God the Monster
Pastor and writer A.W. Tozer famously said,
“What comes into our minds when we think about God is the most important thing about us.”
What we think about God will determine the trajectory of our lives. We can try the atheist and skeptical route but still have to deal with non-thoughts about God and implications of a meaningless life and world.
Most people who claim to believe in nothing are choosing to not believe in a warped and horrific God. Not so much choosing to believe in nothing or a closed system universe with no chance of the Divine or miracles. I gather most people won’t believe in the faulty portraits of God gathered along the way.
“I will not believe in that God of Horror.”
I get it. Been around long enough to hear most of the arguments why God is a monster - suffering and murder and strife in the world tops on the list. I know the arguments about the non-existence of God because apparently science has ruled out all cases for Divinity. I get it, the struggle is real.
Many people walked away from God and the church because of Sunday school teachers telling kids they would burn in hell because of lying, or stealing their siblings toys. Fundamentalist and controlling pastors /priests doing horrible things and abusing their power. I get it. Who would want to believe in a God leading to these kinds of atrocities?
Maybe a lack of faith because of a legalistic gospel that allows no freedom, fun, and joy in life. Rock music bad, Contemporary Christian music good. I get it.
But despite all the misrepresentations of God through sinful humans. The good news is the Bible can handle your doubts and fuzzy pictures of God. We have a perfect example in the teachings of Jesus in the gospel of Matthew.
One story of Jesus that is a prime example of getting out thoughts clear on God is a famous parable (Matthew 25:13-30). Jesus is getting near the end of his life and heading toward the cross. He gives a slew of teachings related to the end of the age and his promised return. This parable is called: “The Parable of the Talents.”

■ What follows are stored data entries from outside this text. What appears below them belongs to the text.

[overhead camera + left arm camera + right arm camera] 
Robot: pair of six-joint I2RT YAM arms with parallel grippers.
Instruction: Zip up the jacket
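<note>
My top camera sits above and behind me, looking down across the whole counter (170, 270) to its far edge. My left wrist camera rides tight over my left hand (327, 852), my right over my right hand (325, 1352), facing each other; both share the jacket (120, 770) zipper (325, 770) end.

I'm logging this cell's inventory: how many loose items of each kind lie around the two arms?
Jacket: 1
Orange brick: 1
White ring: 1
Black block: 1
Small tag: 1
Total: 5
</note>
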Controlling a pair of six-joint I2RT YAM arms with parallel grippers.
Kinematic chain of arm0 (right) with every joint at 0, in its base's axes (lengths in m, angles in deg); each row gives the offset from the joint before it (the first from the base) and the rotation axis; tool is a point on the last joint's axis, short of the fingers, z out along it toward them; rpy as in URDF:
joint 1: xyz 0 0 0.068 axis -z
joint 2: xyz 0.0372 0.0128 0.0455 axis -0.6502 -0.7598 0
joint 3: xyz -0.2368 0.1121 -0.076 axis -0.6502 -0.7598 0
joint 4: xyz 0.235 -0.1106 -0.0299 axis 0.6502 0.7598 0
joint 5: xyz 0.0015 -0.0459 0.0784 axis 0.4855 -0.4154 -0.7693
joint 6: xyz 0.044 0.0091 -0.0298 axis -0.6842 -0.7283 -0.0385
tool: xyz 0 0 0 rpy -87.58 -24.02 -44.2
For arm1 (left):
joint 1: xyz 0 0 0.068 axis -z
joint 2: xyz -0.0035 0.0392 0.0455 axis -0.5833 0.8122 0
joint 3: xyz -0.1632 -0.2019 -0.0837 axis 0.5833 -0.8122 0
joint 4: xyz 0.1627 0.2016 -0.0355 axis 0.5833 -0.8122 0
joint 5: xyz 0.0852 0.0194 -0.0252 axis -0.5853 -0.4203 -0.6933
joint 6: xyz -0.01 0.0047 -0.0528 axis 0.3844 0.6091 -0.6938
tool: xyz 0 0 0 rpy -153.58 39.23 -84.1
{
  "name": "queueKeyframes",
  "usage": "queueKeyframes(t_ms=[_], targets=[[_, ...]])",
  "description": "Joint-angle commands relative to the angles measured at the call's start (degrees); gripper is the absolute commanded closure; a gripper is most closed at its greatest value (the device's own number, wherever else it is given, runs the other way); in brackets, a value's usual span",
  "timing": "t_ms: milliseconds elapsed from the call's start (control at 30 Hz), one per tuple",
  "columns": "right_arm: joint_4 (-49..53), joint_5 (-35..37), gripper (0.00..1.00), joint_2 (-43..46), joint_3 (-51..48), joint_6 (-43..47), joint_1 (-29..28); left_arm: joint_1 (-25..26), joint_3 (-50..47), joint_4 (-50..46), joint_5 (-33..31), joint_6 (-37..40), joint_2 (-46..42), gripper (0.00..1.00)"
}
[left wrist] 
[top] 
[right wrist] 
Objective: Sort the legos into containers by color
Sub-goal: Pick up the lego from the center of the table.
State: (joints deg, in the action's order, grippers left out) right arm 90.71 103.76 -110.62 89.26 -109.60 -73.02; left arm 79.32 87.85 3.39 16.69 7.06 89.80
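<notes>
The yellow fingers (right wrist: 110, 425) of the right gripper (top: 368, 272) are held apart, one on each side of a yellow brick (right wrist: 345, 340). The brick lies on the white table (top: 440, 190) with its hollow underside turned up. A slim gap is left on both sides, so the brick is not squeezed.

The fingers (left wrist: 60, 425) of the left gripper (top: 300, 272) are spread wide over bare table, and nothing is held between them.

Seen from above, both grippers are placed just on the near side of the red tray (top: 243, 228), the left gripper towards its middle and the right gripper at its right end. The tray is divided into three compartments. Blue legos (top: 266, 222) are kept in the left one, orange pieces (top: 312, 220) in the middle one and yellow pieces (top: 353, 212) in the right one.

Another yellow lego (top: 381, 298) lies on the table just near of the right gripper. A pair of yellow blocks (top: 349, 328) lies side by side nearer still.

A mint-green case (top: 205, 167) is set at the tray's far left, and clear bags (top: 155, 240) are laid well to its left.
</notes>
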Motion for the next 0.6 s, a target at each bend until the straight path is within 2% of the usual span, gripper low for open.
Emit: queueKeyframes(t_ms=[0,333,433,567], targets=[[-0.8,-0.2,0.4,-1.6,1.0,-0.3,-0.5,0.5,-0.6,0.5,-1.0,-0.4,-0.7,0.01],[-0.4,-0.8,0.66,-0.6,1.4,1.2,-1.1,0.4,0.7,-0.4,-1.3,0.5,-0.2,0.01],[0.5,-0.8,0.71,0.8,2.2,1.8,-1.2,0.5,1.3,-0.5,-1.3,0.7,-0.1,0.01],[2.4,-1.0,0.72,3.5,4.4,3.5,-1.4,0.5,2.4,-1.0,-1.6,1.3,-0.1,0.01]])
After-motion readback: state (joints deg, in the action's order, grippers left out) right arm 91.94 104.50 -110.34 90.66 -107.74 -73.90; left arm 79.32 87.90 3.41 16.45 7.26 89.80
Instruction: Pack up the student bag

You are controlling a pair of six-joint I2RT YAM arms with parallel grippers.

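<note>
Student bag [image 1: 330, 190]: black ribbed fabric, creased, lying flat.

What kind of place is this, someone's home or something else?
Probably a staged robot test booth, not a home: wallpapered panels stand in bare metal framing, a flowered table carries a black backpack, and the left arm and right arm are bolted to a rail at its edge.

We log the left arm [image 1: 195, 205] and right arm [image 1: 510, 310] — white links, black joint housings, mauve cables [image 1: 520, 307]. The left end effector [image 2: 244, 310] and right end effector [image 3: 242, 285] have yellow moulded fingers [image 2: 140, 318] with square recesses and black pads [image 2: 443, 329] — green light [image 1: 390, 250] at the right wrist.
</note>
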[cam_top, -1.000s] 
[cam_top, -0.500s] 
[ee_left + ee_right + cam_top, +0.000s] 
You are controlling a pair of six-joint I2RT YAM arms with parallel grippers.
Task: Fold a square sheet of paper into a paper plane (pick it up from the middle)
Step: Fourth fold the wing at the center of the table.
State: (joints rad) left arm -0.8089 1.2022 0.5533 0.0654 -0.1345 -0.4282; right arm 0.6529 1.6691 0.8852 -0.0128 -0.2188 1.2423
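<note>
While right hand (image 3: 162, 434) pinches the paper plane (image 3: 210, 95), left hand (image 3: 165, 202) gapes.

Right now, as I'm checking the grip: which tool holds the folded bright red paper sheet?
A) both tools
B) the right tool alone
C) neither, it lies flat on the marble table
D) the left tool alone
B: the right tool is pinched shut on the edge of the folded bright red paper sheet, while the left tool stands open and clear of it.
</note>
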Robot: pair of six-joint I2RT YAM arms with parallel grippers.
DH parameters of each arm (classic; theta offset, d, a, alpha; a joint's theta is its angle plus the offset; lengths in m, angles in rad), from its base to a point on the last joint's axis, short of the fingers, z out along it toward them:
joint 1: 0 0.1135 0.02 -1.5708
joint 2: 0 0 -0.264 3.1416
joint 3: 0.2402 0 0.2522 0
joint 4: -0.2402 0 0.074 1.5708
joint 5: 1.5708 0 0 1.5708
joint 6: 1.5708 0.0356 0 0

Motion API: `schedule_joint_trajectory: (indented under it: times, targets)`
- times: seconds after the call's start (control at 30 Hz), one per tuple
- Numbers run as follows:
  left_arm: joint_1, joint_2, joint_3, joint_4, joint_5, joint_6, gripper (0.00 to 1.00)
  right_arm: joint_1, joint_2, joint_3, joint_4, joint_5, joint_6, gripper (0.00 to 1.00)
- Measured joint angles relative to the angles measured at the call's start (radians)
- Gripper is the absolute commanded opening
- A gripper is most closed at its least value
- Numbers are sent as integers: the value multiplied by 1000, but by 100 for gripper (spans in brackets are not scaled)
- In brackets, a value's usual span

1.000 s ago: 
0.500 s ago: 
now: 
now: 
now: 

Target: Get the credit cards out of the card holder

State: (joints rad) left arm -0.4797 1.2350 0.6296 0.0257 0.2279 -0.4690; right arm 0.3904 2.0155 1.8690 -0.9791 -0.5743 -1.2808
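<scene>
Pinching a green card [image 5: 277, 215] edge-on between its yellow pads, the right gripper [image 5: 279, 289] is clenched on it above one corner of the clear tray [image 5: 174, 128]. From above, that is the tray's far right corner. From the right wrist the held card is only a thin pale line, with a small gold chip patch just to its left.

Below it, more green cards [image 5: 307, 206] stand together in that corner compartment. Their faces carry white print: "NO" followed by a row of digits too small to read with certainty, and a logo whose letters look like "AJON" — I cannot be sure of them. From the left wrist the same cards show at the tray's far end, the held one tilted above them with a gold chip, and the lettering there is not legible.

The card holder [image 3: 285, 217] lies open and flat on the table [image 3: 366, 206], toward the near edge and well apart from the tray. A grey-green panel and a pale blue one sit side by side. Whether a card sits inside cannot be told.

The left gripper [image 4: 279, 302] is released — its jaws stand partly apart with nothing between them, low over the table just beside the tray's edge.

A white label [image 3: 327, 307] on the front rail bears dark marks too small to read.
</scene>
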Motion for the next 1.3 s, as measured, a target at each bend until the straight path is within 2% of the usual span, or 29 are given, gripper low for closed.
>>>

In this straightforward teaching Jesus explains a scenario where three people are given money (talents). These servants are working for a master/boss that needs to leave town for a while (alluding to Jesus’s death and future return). One man given five talents, a second two talents, and the last man, gets one talent.
The first two men (five and two talents) invest the money and watch it grow. When the boss gets back from the trip, he is pleased with the men for using the money wisely. He says, “Well done, good and faithful servants… enter the joy of my master.” No problem, makes sense, a job well done.
But the last man, instead of investing and growing the money… he buries it in the ground. When the master comes home, he’s upset. The reason the one talent man gives for not investing the money, and using it wisely, is because he was “afraid” and saw the man as “harsh.”
The lack of investment and poor stewardship for the one talent man predicated on his view of God. He saw his master as “harsh” and "hard", and afraid of him.
Like many who see God this way today. They're afraid of him and view him as harsh. He is God the Monster.
But is that the picture of Jesus you have in your mind? If we see Jesus, we see the Father, and when we see the Father, we see the Son (John 5:37, 6:46, paraphrase). Does the Bible paint such a bleak picture of God?
For many years I read this parable as a call to financial stewardship, and investing in the Kingdom of God, and not squandering what God entrusts to his people. It's not less than these things.
But the part I missed was how the one talent man missed out on the inheritance because of how he viewed God. If he’d seen the master/God as kind, gracious, merciful, and the giver of the money. Maybe things would be different. He wouldn’t have become sacred and hid the money for fear of screwing up.
You see, the story is not about doing enough for God so he’ll bless and love us. In fact, this story falls right in the midst of the teachings of Jesus that are preparing his disciples for the cross and resurrection. A message of grace, mercy, and justice- not of works. You can’t do enough that is why Jesus is enough. Why his death and resurrection are enough. You deserve to die because you’re not good at keeping the commands of God- but Jesus keeps the commands in our place; becomes sin for us.
The Parable of the Talents is a story about how we see God and our “doing” flowing from a heart of joy and gratitude. It was in the “seeing,” or lack thereof, that made the master angry.
We don’t get into the Cosmic Party of Grace by our efforts or good deeds or religious accomplishments or niceness. We're offered a seat at the table because of the Master who loves to give good gifts to his children.
I believe most of the universe goes to bed tonight believing in a God of Horror. Not, the God revealed to us in Jesus. Our eyes need adjusting, and our hearts need fixing, to know God is not angry at our feeble attempts at obedience.
The God Monster says: work for me.
The God of the Bible says: I already have worked for you. Come and rest and live from here.
What we think about God is of utmost importance.